Aku bahkan berdiri tepat di depannya saat ia memarkir mobil.
Dan dia… menembusku. Mobilnya tidak menabrakku. Aku seperti angin. Seperti bukan bagian dari dunia ini lagi.
Kembali ke Rumah
Aku kembali, hanya untuk menemukan hidupku berjalan tanpa aku. Lebih parahnya lagi, doppelgänger itu melakukannya lebih baik.
Dia lebih ramah ke tetangga. Lebih perhatian pada pekerjaan. Bahkan aku melihatnya menelepon ibuku lebih sering dari yang biasa kulakukan.
Dia hidup lebih baik sebagai aku daripada aku sendiri.
Aku mulai bertanya pada diriku sendiri—apakah aku memang layak hidup? Apakah aku memang sudah mati dan ini adalah bentuk hukuman? Tapi tidak. Aku masih bisa berpikir, merasa, marah, dan… sedih.
Mungkin aku bukan mati. Tapi diambil.
Aku Bukan Satu-Satunya
Segalanya berubah pada malam kelima. Saat aku duduk di atap rumah, memandang ke langit yang kelabu, aku mendengar langkah kaki lain. Langkah yang tidak berasal dari tubuhku.

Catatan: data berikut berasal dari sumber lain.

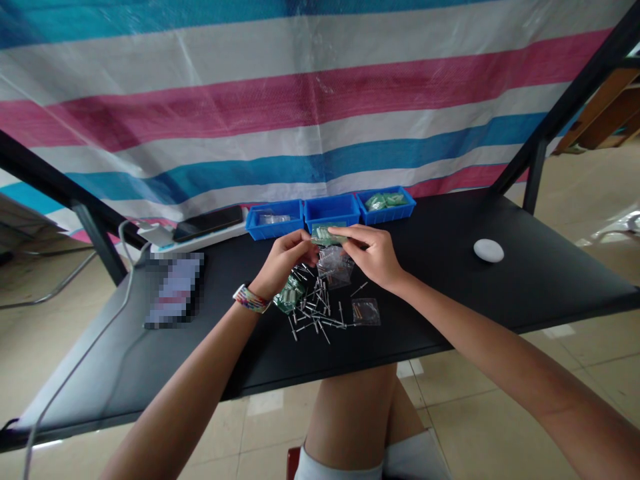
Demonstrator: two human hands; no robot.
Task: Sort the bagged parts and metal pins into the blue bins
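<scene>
Both my hands are raised over the middle of the black table [500,293]. My left hand [285,261] and my right hand [374,253] pinch the two ends of a small green packet [325,235] between them. Just below hangs or lies a clear plastic bag [336,265]. Several small metal pins [315,313] are scattered on the table under my hands, with another green packet [290,293] at my left wrist and a small clear bag [366,311] to the right of the pins.
Three blue bins stand in a row at the back: left [275,220], middle [332,209], right [386,204] holding green packets. A black phone [209,223] and white charger [156,236] lie back left. A white round object [489,250] sits right. A blurred item [175,291] lies left.
</scene>
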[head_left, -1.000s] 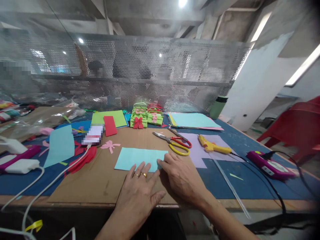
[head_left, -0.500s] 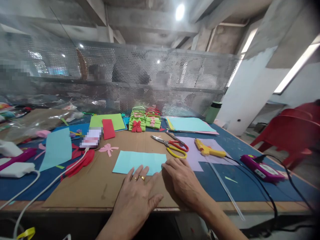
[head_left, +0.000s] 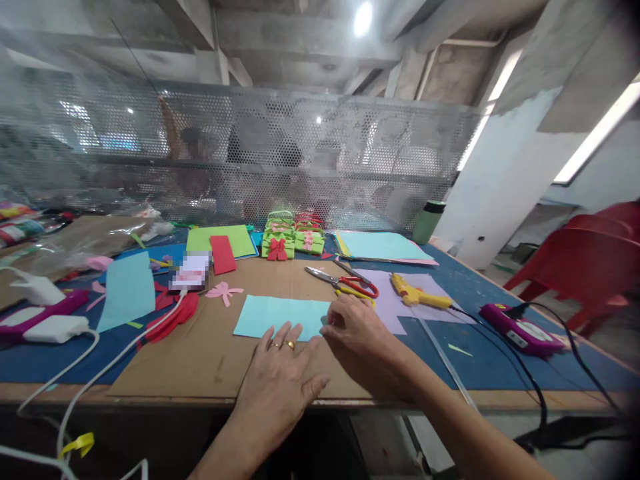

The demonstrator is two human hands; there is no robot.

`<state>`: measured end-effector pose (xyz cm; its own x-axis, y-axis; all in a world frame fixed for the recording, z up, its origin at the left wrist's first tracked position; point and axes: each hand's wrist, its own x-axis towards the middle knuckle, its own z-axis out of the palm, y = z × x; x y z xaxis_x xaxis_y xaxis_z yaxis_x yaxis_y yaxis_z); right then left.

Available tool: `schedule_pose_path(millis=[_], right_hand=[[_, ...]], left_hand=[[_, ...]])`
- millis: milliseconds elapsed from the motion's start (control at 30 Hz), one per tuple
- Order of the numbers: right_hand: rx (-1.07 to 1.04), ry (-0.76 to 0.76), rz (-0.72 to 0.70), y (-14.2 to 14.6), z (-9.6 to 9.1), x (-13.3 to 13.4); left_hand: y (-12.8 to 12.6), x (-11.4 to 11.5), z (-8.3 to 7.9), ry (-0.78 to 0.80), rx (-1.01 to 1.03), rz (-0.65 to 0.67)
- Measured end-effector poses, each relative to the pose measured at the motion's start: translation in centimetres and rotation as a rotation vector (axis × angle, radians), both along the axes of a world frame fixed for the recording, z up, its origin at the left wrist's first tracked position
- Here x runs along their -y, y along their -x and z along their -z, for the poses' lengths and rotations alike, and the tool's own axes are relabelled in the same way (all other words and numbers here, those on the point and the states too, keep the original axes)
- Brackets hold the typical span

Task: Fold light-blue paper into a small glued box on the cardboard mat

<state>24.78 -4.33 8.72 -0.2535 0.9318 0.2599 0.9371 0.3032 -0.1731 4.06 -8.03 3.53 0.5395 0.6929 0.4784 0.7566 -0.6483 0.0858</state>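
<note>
While a purple power strip (head_left: 75,301) and a loose blue piece (head_left: 129,293) lay at far left, a phone (head_left: 191,270) rested near a pink bow (head_left: 225,291) beside the work area. The light blue sheet (head_left: 283,313) lay flat on the cardboard (head_left: 180,363), long side across, its near edge toward the person.

Left hand (head_left: 280,377): palm down, fingers somewhat spread, fingertips on the sheet's near edge, nothing gripped. Right hand (head_left: 363,330): fingers curled, thumb and forefinger close together at the sheet's right end. Could not tell whether they pinched the paper or only pressed on it; the hand covered that corner.

Step in hand, as judged: steadying the sheet with the left hand while the right worked its right end. The next move seemed to call for light, even left-hand pressure, since thin stock could skid or crease.

Beyond the right hand lay the scissors (head_left: 342,281), partly hidden by it; then a purple sheet (head_left: 385,313) with the yellow glue gun (head_left: 420,295) on it. A purple socket block (head_left: 523,330) sat at far right.
</note>
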Motion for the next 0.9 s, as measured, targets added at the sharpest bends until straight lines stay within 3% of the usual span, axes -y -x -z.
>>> schedule_pose_path(millis=[267,900], right_hand=[[0.082,0.163,0.023,0.2,-1.2,-1.1],[0.148,0.28,0.022,-0.5,-2.0,-2.8]], left_hand=[[0.0,0.0,0.1,-0.018,0.002,0.0],[0.0,0.0,0.2,-0.032,0.012,0.001]])
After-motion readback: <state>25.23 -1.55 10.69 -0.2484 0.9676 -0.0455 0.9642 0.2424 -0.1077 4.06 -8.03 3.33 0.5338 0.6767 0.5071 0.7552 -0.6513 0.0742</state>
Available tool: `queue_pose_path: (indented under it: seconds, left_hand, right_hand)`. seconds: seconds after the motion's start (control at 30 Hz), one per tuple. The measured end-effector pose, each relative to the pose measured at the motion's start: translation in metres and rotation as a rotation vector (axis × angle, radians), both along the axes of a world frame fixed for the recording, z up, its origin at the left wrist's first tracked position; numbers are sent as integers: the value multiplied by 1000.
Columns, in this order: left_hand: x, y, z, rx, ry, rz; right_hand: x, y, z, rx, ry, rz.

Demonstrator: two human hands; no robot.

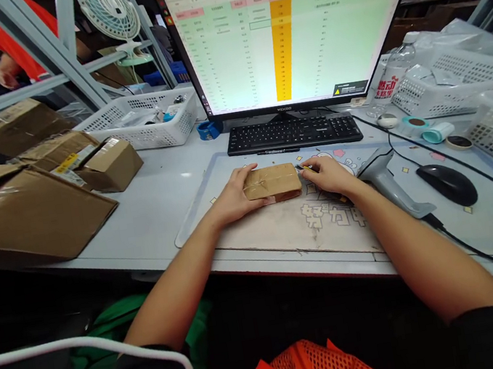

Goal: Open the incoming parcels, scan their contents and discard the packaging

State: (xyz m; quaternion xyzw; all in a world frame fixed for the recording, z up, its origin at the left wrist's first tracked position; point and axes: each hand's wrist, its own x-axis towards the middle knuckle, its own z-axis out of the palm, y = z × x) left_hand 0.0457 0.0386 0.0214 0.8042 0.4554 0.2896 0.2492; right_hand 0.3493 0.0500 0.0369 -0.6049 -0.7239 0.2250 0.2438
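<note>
A small brown cardboard parcel [273, 182] wrapped in clear tape lies on the worn desk mat [281, 229] in front of the keyboard [293, 134]. My left hand [232, 198] grips the parcel's left end, fingers curled over it. My right hand [330, 175] is at the parcel's right end, pinching a small dark tool with a yellow part, its tip against the parcel's edge. A grey barcode scanner [386, 178] lies just right of my right hand.
A monitor [291, 27] shows a spreadsheet. Brown cartons [20, 208] are piled at the left, white baskets at the back left [143, 123] and right [459, 82]. A black mouse [448, 183], tape rolls [437, 132] and a bottle [392, 83] sit right. Another person in orange stands behind the shelving [8, 41].
</note>
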Motion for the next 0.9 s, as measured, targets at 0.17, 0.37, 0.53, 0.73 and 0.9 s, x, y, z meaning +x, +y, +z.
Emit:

Seseorang muncul dari bayangan pohon depan rumah. Sosok perempuan, lusuh, dengan tatapan kosong. Ia menatapku… langsung.
“Kamu juga, ya?” tanyanya dengan suara lirih.

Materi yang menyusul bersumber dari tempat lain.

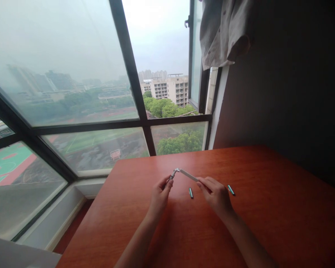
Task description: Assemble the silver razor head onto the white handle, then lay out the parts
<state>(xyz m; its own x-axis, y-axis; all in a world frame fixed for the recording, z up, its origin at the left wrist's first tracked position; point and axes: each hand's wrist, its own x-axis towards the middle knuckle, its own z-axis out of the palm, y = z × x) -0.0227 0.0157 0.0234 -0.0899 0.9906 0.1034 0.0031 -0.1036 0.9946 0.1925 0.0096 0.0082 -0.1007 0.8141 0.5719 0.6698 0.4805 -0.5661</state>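
Observation:
My left hand (159, 196) pinches a razor handle (173, 174), dark and silvery, its bent head end pointing up and right. In my right hand (218, 197) is a slim whitish stick (188, 175), gripped near its lower end; its exact kind is unclear. The stick's far tip meets or nearly meets the head of the razor handle; I cannot tell if they touch. On the tabletop between my hands lies a green-and-black razor cartridge (191, 192). A second razor cartridge (231, 190) rests just right of my right hand.
Both hands are over a reddish-brown wooden table (123, 223). Behind it stand dark-framed windows (145, 123), with one pane (195, 52) swung open. A grey cloth (223, 33) hangs at the upper right beside a dark wall (281, 82).

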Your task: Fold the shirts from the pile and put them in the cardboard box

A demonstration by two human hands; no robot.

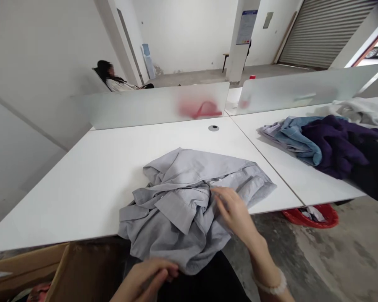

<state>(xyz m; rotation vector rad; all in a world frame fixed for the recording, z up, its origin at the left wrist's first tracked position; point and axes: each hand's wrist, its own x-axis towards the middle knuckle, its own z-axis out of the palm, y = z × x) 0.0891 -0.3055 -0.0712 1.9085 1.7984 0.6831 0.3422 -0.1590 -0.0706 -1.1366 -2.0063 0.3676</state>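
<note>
A crumpled grey button-up shirt (176, 209) lies on the white table, its lower part hanging over the front edge towards me. Its collar and a few small buttons show among the folds. My right hand (234, 212) is on the right side of the shirt, fingers bent and closed on the cloth near the button strip. Low in the view, my left hand (154, 274) is at the hanging hem, with curled fingers closed at its edge; slight blur softens the fingertips.
Purple, blue and other garments (337, 142) are piled on the right-hand table. Frosted dividers (157, 105) line the back edge. A cardboard box (63, 268) is at lower left, a red-lined bin (329, 216) below the table at right. Beyond the divider, a person (119, 84) sits reclined.
</note>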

Aku tertegun. “Kamu bisa melihatku?”
Dia mengangguk. “Aku sudah terjebak sepuluh tahun. Diambil oleh versi lebih sempurnaku. Sekarang aku hanya menunggu… menunggu orang lain yang melihat.”
“Melihat apa?”
Ia menunjuk ke rumahku. Ke jendela kamar. Di sana, doppelgänger-ku sedang berdiri… menatap balik. Senyumnya… tidak biasa. Ia tahu kami mengamatinya.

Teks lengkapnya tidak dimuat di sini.